> [DIRECTIONS]: Return all of the entries word for word, but omit the pictures they contain.

> [DATA]:
-- Opening Marker --

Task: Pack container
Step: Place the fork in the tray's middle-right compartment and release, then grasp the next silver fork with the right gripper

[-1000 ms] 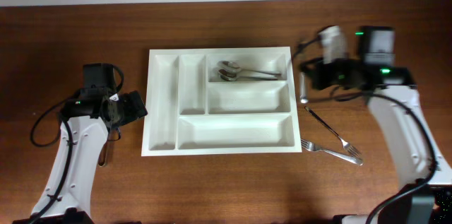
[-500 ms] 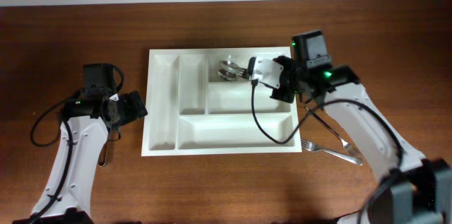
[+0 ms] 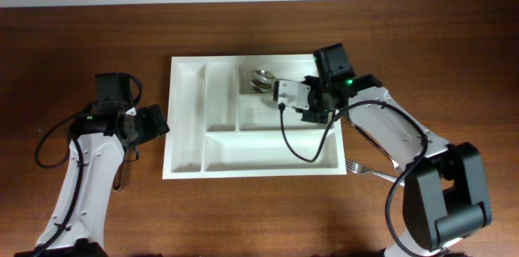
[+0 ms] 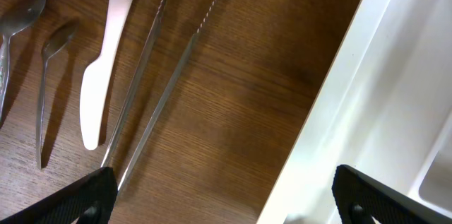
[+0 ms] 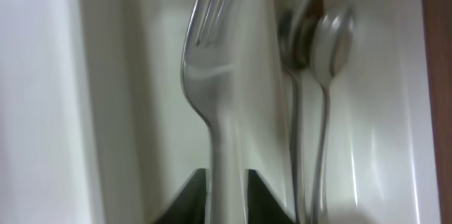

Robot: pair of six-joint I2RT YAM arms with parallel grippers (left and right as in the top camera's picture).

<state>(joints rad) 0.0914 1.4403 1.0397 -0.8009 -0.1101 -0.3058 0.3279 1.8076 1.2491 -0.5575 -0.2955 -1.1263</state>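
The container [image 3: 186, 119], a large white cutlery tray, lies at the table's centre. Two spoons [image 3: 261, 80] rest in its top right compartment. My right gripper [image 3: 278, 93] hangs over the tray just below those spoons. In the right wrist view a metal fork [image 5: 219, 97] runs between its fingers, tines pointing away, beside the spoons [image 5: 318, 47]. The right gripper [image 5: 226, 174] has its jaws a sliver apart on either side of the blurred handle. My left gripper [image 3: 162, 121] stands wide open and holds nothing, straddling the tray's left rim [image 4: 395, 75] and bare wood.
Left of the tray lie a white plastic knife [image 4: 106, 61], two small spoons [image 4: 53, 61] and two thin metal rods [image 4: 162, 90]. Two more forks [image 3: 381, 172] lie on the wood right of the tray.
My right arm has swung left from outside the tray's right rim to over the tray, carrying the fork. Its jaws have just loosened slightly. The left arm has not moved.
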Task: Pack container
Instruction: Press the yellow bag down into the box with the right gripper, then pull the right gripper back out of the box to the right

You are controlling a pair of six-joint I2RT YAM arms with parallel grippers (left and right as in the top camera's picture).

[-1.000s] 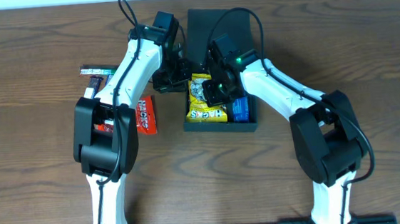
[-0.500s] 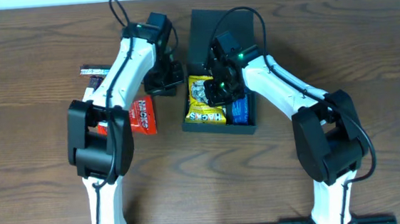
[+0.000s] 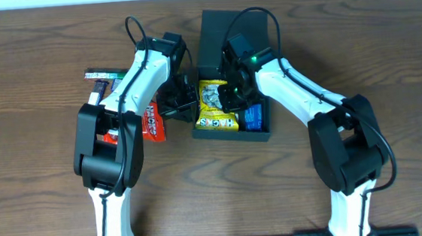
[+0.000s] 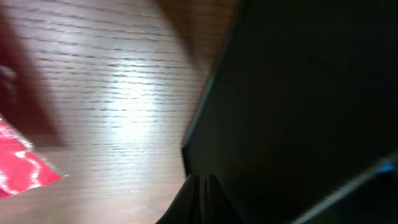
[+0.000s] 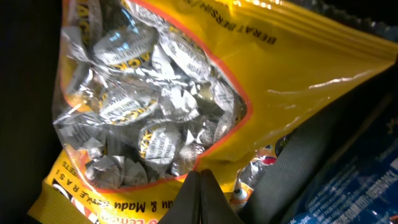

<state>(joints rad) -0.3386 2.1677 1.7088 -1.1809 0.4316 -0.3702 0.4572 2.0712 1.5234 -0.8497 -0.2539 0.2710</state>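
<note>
Pressing the yellow bag (image 5: 186,93) down looks to us like the step in hand. The right tool (image 5: 199,186) has its jaws closed to a point and grips nothing, with its tip at the bag's surface. The bag lies inside the box (image 3: 235,134), which sits at the middle of the table (image 3: 41,169) with its lid (image 3: 223,28) open at the far side.

We would push slowly and on the bag's full middle, not on its sealed edge. The wrapped sweets inside will shift under a narrow tip, and the glossy film may let it skid. A blue packet (image 3: 254,115) lies just beside the bag on the right. The bag's edge seems to ride over it, so we would nudge the bag leftward until both lie flat below the rim.

The left tool (image 4: 202,190) is also closed and empty, outside the box and just beside its left wall. We cannot tell whether it touches the wall. From there it could brace the box against sliding while the right tool presses.

A red packet (image 3: 152,121) lies on the table near the left tool, partly under the left arm, and more packets (image 3: 100,75) lie farther left. Both look unpacked to us. Reaching them means swinging the left arm clear of the box. The right arm and its cable hang over the opening, so we judge that arm should lift out before anything else goes in.
</note>
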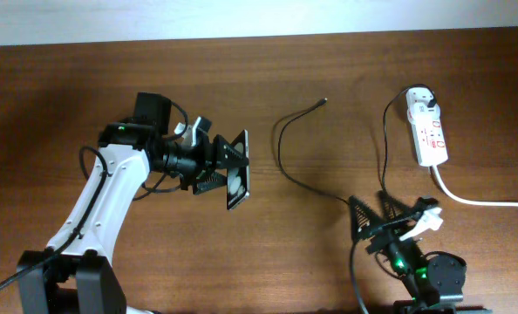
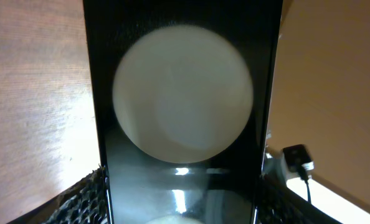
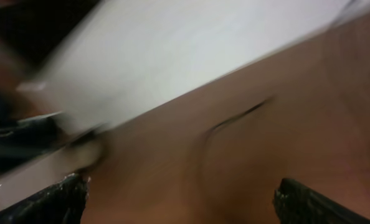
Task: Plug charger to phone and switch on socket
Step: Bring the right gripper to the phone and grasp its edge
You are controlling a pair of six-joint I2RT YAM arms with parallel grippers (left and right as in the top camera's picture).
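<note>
Clearly, the left gripper [image 1: 228, 166] is clamped on the phone [image 1: 238, 177] at centre-left of the overhead frame (a white round spot fills the left wrist view). Lower right, the right gripper [image 1: 372, 214] gapes wide, holding nothing, just beside the charger [image 1: 281, 144] cable, whose white adapter sits on the socket [image 1: 431, 135] at upper right.

- Cropped top and bottom in the left wrist view: phone [image 2: 182, 112], lower white spot barely showing.
- Smeared by motion in the right wrist view: charger [image 3: 235, 118], only a faint dark streak.
- Lost past the overhead's right edge: thick white cord [image 1: 494, 202].
- Too small to read: red markings on socket [image 1: 427, 131].
</note>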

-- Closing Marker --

> [YOUR SOLUTION]:
Task: Pack container
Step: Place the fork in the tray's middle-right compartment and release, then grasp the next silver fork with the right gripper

[-1000 ms] 
[-500 ms] 
[+0 ms] 
[+0 ms] 
[+0 ms] 

Robot: pair of six-joint I2RT YAM arms with parallel grippers (left and right as in the top camera's picture).

<state>(joints rad) 0.0914 1.4403 1.0397 -0.8009 -0.1101 -0.3058 0.3279 1.8076 1.2491 -0.5575 -0.2955 -1.1263</state>
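The container [image 3: 186, 119], a large white cutlery tray, lies at the table's centre. Two spoons [image 3: 261, 80] rest in its top right compartment. My right gripper [image 3: 278, 93] hangs over the tray just below those spoons. In the right wrist view a metal fork [image 5: 219, 97] runs between its fingers, tines pointing away, beside the spoons [image 5: 318, 47]. The right gripper [image 5: 226, 174] has its jaws a sliver apart on either side of the blurred handle. My left gripper [image 3: 162, 121] stands wide open and holds nothing, straddling the tray's left rim [image 4: 395, 75] and bare wood.
Left of the tray lie a white plastic knife [image 4: 106, 61], two small spoons [image 4: 53, 61] and two thin metal rods [image 4: 162, 90]. Two more forks [image 3: 381, 172] lie on the wood right of the tray.
My right arm has swung left from outside the tray's right rim to over the tray, carrying the fork. Its jaws have just loosened slightly. The left arm has not moved.
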Task: Pack container
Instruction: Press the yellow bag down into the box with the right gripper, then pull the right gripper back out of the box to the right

You are controlling a pair of six-joint I2RT YAM arms with parallel grippers (left and right as in the top camera's picture).

[-1.000s] 
[-0.500s] 
[+0.000s] 
[+0.000s] 
[+0.000s] 

<state>(joints rad) -0.3386 2.1677 1.7088 -1.1809 0.4316 -0.3702 0.4572 2.0712 1.5234 -0.8497 -0.2539 0.2710</state>
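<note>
Pressing the yellow bag (image 5: 186,93) down looks to us like the step in hand. The right tool (image 5: 199,186) has its jaws closed to a point and grips nothing, with its tip at the bag's surface. The bag lies inside the box (image 3: 235,134), which sits at the middle of the table (image 3: 41,169) with its lid (image 3: 223,28) open at the far side.

We would push slowly and on the bag's full middle, not on its sealed edge. The wrapped sweets inside will shift under a narrow tip, and the glossy film may let it skid. A blue packet (image 3: 254,115) lies just beside the bag on the right. The bag's edge seems to ride over it, so we would nudge the bag leftward until both lie flat below the rim.

The left tool (image 4: 202,190) is also closed and empty, outside the box and just beside its left wall. We cannot tell whether it touches the wall. From there it could brace the box against sliding while the right tool presses.

A red packet (image 3: 152,121) lies on the table near the left tool, partly under the left arm, and more packets (image 3: 100,75) lie farther left. Both look unpacked to us. Reaching them means swinging the left arm clear of the box. The right arm and its cable hang over the opening, so we judge that arm should lift out before anything else goes in.
</note>
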Task: Plug charger to phone and switch on socket
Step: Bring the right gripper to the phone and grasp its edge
You are controlling a pair of six-joint I2RT YAM arms with parallel grippers (left and right as in the top camera's picture).
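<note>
Clearly, the left gripper [image 1: 228, 166] is clamped on the phone [image 1: 238, 177] at centre-left of the overhead frame (a white round spot fills the left wrist view). Lower right, the right gripper [image 1: 372, 214] gapes wide, holding nothing, just beside the charger [image 1: 281, 144] cable, whose white adapter sits on the socket [image 1: 431, 135] at upper right.

- Cropped top and bottom in the left wrist view: phone [image 2: 182, 112], lower white spot barely showing.
- Smeared by motion in the right wrist view: charger [image 3: 235, 118], only a faint dark streak.
- Lost past the overhead's right edge: thick white cord [image 1: 494, 202].
- Too small to read: red markings on socket [image 1: 427, 131].
</note>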

No other output is expected for this exercise.